__WHAT IS BEING ASKED__
Show every line in the entries below where the word "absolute" appears.

(Data entries)
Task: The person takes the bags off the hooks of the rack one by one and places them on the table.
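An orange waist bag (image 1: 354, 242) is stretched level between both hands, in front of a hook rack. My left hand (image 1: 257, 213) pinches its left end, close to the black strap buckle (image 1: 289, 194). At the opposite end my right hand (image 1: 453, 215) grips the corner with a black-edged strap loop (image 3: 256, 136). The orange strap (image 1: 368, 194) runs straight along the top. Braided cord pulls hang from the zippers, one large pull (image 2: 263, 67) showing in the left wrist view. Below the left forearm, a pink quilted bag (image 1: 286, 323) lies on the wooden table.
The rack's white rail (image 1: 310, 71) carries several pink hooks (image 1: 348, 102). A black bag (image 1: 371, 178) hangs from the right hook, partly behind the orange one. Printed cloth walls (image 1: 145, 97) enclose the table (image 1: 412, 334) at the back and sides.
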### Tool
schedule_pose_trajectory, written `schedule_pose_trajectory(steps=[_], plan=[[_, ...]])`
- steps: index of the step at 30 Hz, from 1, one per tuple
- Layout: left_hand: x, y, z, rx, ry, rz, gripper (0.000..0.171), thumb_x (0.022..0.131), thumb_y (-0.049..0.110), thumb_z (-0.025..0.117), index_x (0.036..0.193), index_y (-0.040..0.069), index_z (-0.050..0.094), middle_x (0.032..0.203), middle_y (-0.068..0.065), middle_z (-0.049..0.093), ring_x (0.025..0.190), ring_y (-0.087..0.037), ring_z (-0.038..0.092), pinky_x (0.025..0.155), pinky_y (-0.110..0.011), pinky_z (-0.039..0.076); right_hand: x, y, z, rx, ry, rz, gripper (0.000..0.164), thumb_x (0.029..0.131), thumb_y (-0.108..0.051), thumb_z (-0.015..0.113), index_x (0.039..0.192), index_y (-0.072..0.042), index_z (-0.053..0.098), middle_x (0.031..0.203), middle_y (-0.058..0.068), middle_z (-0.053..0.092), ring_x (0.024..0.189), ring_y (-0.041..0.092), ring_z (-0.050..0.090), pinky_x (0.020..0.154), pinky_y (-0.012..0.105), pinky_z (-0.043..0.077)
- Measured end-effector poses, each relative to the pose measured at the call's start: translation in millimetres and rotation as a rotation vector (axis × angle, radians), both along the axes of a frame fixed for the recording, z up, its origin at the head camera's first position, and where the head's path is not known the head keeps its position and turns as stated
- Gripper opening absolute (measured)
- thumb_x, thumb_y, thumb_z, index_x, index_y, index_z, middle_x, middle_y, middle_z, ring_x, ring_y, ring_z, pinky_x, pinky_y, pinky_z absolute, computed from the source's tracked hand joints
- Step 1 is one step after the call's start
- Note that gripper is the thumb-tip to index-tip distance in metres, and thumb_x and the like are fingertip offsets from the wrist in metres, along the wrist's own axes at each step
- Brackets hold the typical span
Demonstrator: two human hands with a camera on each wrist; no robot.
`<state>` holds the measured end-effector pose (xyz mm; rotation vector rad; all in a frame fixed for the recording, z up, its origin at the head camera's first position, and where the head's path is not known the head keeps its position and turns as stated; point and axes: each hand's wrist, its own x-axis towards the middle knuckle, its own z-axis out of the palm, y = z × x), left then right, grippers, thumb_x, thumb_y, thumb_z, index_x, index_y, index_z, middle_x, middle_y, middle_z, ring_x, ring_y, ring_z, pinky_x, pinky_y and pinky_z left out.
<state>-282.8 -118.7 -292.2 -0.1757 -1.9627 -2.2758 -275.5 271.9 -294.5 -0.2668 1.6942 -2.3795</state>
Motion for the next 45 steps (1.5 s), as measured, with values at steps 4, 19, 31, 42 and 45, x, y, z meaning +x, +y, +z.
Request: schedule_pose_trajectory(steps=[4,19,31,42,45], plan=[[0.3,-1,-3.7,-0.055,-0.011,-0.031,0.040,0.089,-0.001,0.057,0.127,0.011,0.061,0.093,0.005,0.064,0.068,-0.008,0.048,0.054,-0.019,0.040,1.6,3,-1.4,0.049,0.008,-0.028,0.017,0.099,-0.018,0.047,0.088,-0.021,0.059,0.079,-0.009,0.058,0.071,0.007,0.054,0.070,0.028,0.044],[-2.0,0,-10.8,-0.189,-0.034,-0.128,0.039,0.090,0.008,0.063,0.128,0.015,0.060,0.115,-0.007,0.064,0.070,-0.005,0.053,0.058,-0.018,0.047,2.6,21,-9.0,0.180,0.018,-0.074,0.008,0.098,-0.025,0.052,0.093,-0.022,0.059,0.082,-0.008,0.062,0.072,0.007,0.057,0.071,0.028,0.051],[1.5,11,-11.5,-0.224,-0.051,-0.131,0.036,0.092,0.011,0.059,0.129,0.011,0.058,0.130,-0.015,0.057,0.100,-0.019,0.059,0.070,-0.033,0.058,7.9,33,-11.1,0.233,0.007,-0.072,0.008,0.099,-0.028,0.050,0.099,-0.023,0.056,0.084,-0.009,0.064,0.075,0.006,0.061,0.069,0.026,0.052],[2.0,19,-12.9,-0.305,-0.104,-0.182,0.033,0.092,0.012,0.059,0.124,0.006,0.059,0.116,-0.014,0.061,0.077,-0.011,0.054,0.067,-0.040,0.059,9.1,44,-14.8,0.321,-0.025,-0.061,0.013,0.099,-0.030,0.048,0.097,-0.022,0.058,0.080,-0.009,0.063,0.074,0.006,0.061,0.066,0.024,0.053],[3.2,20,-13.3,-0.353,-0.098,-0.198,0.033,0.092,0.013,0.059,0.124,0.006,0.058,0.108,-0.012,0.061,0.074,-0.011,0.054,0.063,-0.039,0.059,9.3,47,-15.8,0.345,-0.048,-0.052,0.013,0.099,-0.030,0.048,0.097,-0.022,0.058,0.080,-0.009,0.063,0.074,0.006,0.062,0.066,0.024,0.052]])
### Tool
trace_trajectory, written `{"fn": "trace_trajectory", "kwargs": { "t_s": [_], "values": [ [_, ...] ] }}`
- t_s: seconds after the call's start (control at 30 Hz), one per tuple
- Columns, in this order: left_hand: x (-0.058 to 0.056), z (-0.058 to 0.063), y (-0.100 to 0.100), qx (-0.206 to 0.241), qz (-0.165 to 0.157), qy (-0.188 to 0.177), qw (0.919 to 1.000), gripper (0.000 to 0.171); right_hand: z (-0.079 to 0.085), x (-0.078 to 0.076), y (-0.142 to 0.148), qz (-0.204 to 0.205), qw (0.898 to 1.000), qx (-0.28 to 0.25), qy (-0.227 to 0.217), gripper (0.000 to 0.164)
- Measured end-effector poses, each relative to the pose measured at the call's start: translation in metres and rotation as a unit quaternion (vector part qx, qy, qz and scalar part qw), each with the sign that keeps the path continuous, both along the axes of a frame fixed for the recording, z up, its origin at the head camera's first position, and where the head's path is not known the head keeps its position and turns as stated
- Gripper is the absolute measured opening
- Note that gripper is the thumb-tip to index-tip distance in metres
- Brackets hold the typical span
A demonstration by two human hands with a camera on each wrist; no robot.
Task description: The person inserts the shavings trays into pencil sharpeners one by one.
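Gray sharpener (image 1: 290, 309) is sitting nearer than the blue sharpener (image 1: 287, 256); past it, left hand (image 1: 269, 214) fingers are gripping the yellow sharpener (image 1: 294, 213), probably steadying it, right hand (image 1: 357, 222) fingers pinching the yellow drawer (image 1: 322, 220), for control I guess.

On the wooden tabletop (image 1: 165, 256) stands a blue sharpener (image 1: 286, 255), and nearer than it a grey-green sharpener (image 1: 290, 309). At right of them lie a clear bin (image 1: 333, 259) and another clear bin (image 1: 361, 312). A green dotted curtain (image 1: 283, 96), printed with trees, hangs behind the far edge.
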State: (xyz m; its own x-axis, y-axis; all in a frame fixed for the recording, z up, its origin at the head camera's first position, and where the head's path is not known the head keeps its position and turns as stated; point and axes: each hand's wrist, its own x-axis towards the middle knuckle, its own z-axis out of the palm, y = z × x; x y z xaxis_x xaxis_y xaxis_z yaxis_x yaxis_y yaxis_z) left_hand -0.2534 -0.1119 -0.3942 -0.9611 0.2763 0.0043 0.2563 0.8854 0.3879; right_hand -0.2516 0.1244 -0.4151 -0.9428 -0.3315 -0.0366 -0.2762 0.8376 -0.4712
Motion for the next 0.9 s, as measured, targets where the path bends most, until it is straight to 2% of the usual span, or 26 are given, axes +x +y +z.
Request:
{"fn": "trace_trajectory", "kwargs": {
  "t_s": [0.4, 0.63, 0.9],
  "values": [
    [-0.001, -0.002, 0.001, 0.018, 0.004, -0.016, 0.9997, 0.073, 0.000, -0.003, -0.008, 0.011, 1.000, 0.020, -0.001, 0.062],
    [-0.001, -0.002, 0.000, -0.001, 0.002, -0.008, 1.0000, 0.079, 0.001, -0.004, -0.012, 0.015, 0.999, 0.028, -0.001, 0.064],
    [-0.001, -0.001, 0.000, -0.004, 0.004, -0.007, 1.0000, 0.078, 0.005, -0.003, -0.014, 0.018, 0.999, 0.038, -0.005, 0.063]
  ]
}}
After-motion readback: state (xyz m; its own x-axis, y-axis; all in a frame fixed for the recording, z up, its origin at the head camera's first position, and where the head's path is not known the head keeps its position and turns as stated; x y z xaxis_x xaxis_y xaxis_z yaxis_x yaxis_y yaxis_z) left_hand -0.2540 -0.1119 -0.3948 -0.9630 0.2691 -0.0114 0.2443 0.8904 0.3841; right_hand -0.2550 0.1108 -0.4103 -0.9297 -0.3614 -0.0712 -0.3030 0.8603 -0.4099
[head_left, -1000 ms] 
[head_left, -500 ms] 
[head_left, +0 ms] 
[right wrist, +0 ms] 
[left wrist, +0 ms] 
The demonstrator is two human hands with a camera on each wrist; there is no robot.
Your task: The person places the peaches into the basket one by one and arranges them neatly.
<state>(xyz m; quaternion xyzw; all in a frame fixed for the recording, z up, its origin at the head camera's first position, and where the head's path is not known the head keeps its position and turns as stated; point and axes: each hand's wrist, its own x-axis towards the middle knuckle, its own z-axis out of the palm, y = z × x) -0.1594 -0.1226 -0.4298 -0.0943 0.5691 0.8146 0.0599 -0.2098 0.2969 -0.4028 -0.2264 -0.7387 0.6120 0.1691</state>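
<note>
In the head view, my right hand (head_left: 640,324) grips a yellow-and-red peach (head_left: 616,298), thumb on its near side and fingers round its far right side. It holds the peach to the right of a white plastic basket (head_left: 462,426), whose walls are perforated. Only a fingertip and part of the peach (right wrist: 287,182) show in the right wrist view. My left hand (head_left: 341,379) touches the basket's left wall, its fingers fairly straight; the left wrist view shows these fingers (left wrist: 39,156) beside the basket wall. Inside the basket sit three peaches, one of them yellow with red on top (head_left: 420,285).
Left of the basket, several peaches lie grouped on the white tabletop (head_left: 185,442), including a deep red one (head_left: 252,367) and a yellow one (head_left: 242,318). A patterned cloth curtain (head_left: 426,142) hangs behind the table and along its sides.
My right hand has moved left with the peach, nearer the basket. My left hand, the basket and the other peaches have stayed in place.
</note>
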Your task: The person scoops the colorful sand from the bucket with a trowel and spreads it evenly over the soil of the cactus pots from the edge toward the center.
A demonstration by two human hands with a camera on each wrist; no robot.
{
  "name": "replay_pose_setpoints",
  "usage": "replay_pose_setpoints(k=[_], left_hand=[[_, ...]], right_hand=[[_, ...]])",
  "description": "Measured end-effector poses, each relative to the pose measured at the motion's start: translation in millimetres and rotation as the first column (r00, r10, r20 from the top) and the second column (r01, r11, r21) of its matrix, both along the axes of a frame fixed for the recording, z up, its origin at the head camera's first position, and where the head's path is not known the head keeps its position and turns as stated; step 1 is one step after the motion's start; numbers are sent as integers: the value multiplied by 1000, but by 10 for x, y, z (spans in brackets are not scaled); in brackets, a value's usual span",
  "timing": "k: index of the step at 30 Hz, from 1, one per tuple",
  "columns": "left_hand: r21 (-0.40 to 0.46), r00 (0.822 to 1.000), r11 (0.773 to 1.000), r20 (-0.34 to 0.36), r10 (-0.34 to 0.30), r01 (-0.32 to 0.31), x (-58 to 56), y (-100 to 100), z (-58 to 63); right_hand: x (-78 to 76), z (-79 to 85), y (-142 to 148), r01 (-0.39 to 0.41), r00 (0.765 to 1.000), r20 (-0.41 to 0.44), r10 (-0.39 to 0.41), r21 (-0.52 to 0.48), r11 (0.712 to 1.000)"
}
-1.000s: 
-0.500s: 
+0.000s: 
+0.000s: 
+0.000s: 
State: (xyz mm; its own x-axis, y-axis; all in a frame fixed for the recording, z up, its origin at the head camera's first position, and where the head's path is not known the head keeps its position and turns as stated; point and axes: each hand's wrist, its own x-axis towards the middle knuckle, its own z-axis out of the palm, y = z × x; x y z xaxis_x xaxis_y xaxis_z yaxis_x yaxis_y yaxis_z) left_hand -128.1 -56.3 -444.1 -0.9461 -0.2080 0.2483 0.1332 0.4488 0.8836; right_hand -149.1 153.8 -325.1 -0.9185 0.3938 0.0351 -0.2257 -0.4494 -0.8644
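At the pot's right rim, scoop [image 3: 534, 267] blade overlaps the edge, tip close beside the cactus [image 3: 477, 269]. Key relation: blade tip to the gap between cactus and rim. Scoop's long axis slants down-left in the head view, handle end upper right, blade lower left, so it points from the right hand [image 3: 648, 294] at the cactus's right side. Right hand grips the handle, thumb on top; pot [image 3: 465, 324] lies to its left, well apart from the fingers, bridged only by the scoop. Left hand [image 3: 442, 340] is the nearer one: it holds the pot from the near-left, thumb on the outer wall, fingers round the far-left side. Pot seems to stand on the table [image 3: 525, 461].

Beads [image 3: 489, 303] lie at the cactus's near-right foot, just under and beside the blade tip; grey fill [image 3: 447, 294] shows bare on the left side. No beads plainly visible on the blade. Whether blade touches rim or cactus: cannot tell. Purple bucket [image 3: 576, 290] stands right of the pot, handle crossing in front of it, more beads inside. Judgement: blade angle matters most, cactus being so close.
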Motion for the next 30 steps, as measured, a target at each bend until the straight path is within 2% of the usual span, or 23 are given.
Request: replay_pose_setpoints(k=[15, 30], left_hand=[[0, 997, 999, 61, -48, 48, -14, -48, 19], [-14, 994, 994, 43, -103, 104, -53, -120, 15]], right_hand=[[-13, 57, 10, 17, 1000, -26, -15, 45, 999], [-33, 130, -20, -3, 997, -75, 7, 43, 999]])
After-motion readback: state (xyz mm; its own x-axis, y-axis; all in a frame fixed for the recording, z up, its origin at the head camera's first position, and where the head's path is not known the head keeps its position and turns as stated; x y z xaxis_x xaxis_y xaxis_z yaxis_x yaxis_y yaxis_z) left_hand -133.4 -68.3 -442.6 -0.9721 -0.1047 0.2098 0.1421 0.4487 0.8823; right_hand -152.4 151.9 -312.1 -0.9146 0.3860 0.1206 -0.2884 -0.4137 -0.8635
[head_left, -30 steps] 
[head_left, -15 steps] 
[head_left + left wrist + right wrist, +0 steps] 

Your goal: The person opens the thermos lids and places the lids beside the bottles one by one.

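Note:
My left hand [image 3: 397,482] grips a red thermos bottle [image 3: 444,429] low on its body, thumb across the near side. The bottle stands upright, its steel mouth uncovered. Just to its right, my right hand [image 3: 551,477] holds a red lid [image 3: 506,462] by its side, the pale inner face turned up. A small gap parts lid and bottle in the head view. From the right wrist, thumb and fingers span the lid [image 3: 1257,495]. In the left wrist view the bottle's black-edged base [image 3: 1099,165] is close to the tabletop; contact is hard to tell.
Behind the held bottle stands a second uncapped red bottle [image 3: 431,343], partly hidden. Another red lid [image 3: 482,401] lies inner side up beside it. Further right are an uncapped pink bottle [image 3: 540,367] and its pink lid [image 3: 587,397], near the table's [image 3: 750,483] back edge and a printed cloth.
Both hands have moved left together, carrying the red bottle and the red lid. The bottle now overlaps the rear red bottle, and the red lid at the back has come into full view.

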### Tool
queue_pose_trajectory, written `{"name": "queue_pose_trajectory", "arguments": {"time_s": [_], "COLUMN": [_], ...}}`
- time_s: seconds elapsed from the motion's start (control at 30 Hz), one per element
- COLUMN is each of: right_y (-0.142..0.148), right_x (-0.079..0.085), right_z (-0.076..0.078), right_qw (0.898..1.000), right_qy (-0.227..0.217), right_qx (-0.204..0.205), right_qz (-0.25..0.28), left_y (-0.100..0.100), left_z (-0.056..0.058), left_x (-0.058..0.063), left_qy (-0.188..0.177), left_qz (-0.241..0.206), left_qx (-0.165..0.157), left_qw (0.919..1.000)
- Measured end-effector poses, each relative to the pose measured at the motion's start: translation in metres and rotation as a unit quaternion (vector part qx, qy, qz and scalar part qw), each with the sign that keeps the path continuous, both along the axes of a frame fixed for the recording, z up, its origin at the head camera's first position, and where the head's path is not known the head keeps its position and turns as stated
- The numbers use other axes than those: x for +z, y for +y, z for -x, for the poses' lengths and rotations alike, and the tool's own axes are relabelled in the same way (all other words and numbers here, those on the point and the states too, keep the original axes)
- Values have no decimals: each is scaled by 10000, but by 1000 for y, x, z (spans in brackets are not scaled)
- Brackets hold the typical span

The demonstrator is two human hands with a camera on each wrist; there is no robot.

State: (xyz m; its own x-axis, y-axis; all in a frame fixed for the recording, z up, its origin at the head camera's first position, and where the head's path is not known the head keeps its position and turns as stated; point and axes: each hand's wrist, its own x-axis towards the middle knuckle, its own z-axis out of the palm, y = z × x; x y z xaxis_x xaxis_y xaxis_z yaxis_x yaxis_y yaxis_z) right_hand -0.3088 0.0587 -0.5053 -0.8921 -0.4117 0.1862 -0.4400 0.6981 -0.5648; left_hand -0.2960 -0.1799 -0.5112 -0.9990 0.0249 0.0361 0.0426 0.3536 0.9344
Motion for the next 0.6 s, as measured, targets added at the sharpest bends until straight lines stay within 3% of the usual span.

__ANSWER BOX__
- Gripper opening absolute (measured)
- thumb_x, thumb_y, thumb_z, index_x, index_y, index_z, middle_x, middle_y, middle_z, ring_x, ring_y, ring_z, pinky_x, pinky_y, pinky_z absolute, computed from the source's tracked hand joints
- Gripper is the absolute measured opening

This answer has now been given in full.